23. Mr. Nitin Parihar, learned counsel for the respondent no.3-RBI has argued that the issued involved in the instant appeal is with regard to disputed
questions of facts, arising out of a contractual obligation between a Banking Company and its employee, a matter in which no powers are vested with
the respondent no.3-RBI; he has argued that the Section 35B(1)(b) of the BR Act 1949 provides only the requirement of taking prior approval of the
RBI for appointment, reappointment etc of Chairman, whole-time director etc and does not regulate the service conditions, thus, it does not adjudicate
the rights of any person to be appointed as Chairman, whole-time director etc; that the grant of approval by the RBI does not mean that the action of
termination is valid in terms of the service dispute; he has further argued that in the present case, no such situation has arisen and therefore, Section
35B(1)(b) of the BR Act 1949 is not applicable in view of its elaborate discussion and analysis in the judgment passed by Hon’ble Bombay High
Court in Writ Petition (Lodg.) No.3315 of 2019 titled ‘Chanda Deepak Kochar v. ICICI Bank Ltd. & Anr.’, wherein it has been held that
proposal for approval under the said section is not scrutinized in the service of the contract. RBI does not uphold or adjudicate or decide the rights of
the parties, inter se, but only focuses on the consequences of the proposed action; the nature of employment of the previous CMD in the instant case
was in the nature of contract and the High Court is not the forum to adjudicate any alleged infraction of contractual rights; he has further argued that
this judgment dated 05.03.2020 of the Hon’ble Bombay High Court was challenged before the Hon’ble Supreme Court in SLP No.013651 of
2020 which was dismissed vide judgment dated 01.12.2020, refusing to interfere with the impugned judgment.
24. Mr.

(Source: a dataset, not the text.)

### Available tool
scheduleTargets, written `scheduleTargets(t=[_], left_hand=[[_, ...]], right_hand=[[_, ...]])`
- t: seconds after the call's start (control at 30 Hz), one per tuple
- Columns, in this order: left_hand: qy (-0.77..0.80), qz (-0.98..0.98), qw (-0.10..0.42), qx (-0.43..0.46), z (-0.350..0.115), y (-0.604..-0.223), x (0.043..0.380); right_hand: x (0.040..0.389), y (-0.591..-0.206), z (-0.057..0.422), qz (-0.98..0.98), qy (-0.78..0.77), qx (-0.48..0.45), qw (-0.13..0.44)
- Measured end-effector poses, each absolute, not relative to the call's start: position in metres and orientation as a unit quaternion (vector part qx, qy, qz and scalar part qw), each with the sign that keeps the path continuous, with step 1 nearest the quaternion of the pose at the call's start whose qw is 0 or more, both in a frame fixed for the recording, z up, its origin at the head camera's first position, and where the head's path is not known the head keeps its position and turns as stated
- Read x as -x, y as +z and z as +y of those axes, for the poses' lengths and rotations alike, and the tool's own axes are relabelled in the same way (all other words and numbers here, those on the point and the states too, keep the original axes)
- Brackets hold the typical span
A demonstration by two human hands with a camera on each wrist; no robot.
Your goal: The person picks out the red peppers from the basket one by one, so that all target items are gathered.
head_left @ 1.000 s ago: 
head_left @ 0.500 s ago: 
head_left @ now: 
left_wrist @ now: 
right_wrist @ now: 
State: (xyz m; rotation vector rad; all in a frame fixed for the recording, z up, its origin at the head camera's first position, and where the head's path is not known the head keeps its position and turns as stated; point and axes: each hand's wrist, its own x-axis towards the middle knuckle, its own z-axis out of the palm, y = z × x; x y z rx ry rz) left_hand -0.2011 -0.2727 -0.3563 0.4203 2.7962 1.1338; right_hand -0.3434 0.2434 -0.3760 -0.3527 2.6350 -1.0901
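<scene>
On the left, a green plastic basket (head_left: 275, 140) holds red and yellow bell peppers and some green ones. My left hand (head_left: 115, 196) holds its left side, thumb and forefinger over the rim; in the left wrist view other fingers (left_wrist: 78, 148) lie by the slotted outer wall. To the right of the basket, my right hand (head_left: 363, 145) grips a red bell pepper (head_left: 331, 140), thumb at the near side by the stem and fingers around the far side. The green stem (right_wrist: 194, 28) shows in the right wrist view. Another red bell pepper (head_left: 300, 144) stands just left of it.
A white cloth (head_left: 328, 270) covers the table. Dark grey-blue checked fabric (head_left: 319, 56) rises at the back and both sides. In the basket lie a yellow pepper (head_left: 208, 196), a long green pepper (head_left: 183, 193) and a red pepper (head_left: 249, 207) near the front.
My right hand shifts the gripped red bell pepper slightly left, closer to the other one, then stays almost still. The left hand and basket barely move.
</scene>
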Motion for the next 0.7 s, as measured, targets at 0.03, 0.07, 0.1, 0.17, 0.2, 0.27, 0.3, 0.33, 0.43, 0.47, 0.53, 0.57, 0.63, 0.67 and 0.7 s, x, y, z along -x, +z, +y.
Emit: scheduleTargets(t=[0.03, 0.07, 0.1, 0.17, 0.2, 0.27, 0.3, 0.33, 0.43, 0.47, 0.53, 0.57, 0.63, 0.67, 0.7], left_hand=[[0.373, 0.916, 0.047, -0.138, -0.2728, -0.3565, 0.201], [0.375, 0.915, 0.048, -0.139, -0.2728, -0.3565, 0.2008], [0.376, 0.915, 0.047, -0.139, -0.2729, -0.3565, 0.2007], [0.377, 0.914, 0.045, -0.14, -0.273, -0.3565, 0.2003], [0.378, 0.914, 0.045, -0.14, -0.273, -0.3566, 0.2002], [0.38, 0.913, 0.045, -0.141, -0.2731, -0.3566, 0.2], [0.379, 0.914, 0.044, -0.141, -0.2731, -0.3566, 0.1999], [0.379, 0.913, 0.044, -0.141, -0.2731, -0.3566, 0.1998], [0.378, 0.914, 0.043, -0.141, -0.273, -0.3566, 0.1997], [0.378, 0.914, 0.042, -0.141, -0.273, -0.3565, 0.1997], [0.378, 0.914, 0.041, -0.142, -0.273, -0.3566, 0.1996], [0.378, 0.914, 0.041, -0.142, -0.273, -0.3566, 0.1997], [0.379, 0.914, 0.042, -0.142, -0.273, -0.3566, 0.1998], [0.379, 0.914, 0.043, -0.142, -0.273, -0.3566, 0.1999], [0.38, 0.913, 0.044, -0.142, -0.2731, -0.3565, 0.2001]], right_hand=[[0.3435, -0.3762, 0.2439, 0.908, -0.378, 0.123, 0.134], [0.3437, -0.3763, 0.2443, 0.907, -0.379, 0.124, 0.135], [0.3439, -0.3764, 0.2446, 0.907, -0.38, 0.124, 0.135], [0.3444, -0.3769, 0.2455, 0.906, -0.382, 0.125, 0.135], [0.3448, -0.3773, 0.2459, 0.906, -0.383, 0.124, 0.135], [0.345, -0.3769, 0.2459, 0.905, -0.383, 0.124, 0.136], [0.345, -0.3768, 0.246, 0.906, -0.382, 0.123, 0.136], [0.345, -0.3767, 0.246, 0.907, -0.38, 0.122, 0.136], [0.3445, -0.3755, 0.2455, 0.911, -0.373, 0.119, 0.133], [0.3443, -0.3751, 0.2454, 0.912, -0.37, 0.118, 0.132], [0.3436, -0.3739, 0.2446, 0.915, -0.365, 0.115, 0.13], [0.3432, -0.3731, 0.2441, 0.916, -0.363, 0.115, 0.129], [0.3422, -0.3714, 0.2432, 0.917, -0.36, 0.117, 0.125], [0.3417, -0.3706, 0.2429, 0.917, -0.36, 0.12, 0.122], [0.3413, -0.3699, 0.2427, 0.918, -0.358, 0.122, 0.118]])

Parihar has further argued that the impugned judgment by the writ court which is in consonance with the law laid down dictum in the above
case upheld by the Hon’ble Supreme Court does not call for any interference by this court in this LPA; that the respondent no.3-RBI on
08.06.2019 was informed by respondent no.2-J&K Bank that the appellant/petitioner a nominee of the J&K Govt. on the Board of Directors of the
Bank, ceased to be a director w.e.f. June 8, 2019 vide Government of J&K order and that the Government had nominated respondent R K Chibber as
the Director on the Board of Directors of the Bank in place of the appellant/petitioner; and that the Board of Directors, had already appointed
respondent no.4, R. K. Chibber as the interim CMD subject to the approval of the RBI which was approved on 10.10.2019 in terms of Section 10 BB
of the BR Act; that as evident there was no proposal before RBI for approval of the termination of a CMD and as per the responsibilities entrusted to
RBI under the BR Act, it was necessary for it to ensure that the interest of the depositors / banking company were safeguarded and the actions of the
RBI were within this mandate and as mentioned it is not involved in sitting in judgment over an illegality of the action taken by a Banking Company in
pursuance of its contracts with its employees. Mr. Parihar finally argued that except this limited role of the RBI, the respondent RBI had no role with
regard to determination of the rights of an employee of a bank or of a contractual appointment to the highest post.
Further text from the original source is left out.